The first time you visit AMYGDALA, you might be a little confused. The multimedia installation, brought to campus by Georgia Tech Arts, sits on the Arts Plaza in front of the Ferst center, and consists of a ring of electronic panels that tower above your head.
Standing in the center of the ring, you will observe that each panel is lit up with an endless, constantly-changing stream of text, colors, and patterns while space-y, meditative music plays in the background.
But if you head inside the Ferst Center to take a look at the indoor component of the installation, it starts to make sense. The generative data installation, created by Italian production company fuse*, pulls information from millions of tweets, sorts them into one of six emotions (happiness, sadness, fear, disgust, anger, surprise) and then produces a dazzling visual representation.
Inside the Ferst center, several screens document the average emotions and trending topics of the internet at a given time. A spider-web of lines and points stretches across one wall, with colors that coordinate to each emotion. When Prince Philip died on April 9, AMYGDALA went from being predominantly yellow (happy) to predominantly gray (sad). The indoor installation also displays trending tweets and hashtags, offering a snapshot of what the world is talking about from K-pop to the MLB to Taylor Swift’s
newest album.
One screen advertises AMYGDALA’s primary purpose — to “draw the sound and light of the world’s emotions.” Through a process called sentiment analysis, the installation draws on millions of tweets to represent “the collective emotional state of the internet.” In two months of activity, it can process 80 million tweets
Named after a part of the human brain that deals with emotions and memory, AMYGDALA was first created by fuse* in 2016. The installation on Tech’s campus is the first time that it has ever been shown outdoors in the U.S.
Much of fuse’s work, including AMYGDALA, focuses on building a collective sense of empathy while exploring the creative possibilities of emerging technology. Sozo Artists, which represents fuse in the U.S., was instrumental in bringing AMYGDALA to campus. Sozo works to build bridges between art and technology with projects like AMYGDALA.
“Tech is a natural place for Sozo to pitch a new project,” said Sozo vice president and director of sales Ichun Yeh. “We want to show how technology can be used in an arts context. We have been in dialogue with Aaron [Shackleford, Director of Georgia Tech Arts] about the most organic way to present the new frontier of arts and technology, and AMYDGALA was the answer.”
Sozo is rooted in the performing arts, and new media work like AMYGDALA is comparatively newer for the agency. Yeh says that the installation offers an opportunity to do away with the idea that technology is somehow cold or inaccessible.
AMYGDALA is a visual representation of the unprecedented connectedness of the times we live in, meant to instill a collective sense of how humanity is feeling.
“I’m personally amazed by how new media can trigger emotions,” Yeh said. “When all the technological details are handled with sensitivity and artistry, new media arts are so accessible, intimate even, with the younger generation.”
Regardless of whether you understand what you are seeing, viewing AMYGDALA is a uniquely immersive, hypnotic experience.
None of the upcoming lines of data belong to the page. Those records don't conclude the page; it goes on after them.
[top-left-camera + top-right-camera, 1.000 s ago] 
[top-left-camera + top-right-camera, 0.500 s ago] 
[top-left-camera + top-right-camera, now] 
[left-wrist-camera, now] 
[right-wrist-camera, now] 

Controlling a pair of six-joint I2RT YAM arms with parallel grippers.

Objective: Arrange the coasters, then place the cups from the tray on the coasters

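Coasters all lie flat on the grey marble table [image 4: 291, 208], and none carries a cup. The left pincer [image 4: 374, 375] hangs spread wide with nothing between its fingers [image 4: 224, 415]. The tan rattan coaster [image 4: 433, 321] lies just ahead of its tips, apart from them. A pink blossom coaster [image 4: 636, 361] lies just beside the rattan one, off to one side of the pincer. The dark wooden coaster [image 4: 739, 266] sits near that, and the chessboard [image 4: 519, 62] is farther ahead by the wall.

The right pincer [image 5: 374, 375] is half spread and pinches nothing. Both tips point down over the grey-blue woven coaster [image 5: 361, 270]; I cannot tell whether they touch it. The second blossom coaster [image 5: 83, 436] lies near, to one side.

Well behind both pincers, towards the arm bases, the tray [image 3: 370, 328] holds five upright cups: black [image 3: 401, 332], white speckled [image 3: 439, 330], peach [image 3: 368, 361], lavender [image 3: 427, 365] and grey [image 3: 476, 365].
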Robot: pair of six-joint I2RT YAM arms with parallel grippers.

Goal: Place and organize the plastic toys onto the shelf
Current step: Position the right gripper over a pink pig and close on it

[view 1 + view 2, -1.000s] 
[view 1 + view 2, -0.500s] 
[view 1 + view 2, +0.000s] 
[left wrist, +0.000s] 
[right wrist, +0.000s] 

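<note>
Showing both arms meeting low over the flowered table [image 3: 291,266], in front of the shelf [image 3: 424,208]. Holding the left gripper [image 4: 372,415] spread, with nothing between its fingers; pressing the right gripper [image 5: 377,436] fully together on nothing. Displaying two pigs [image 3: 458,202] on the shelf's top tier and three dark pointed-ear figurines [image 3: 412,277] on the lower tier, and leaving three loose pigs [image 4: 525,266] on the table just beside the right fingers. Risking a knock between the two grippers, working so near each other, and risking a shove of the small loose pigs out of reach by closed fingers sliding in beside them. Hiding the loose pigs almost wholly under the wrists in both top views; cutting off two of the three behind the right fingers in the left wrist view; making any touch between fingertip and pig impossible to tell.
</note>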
You can stand there for a long time without getting tired of watching the virtual stream-of-consciousness pass you by.
The panels are arranged in a ring, a postmodern Stonehenge, and standing in their center you feel connected not only to the flow of data but also to time and maybe even to humanity.
AMYGDALA does what all good art does — it takes something ordinary and makes it extraordinary.
It is oddly comforting to see the onslaught of information that we scroll by every day made into something beautiful, like maybe it matters after all.
And when you see something you care about pop up for a second, whether it is a word, a hashtag or a tweet, you feel a little less alone.
AMYGDALA will be open and free to view on the Arts Plaza in front of the Ferst Center until April 30.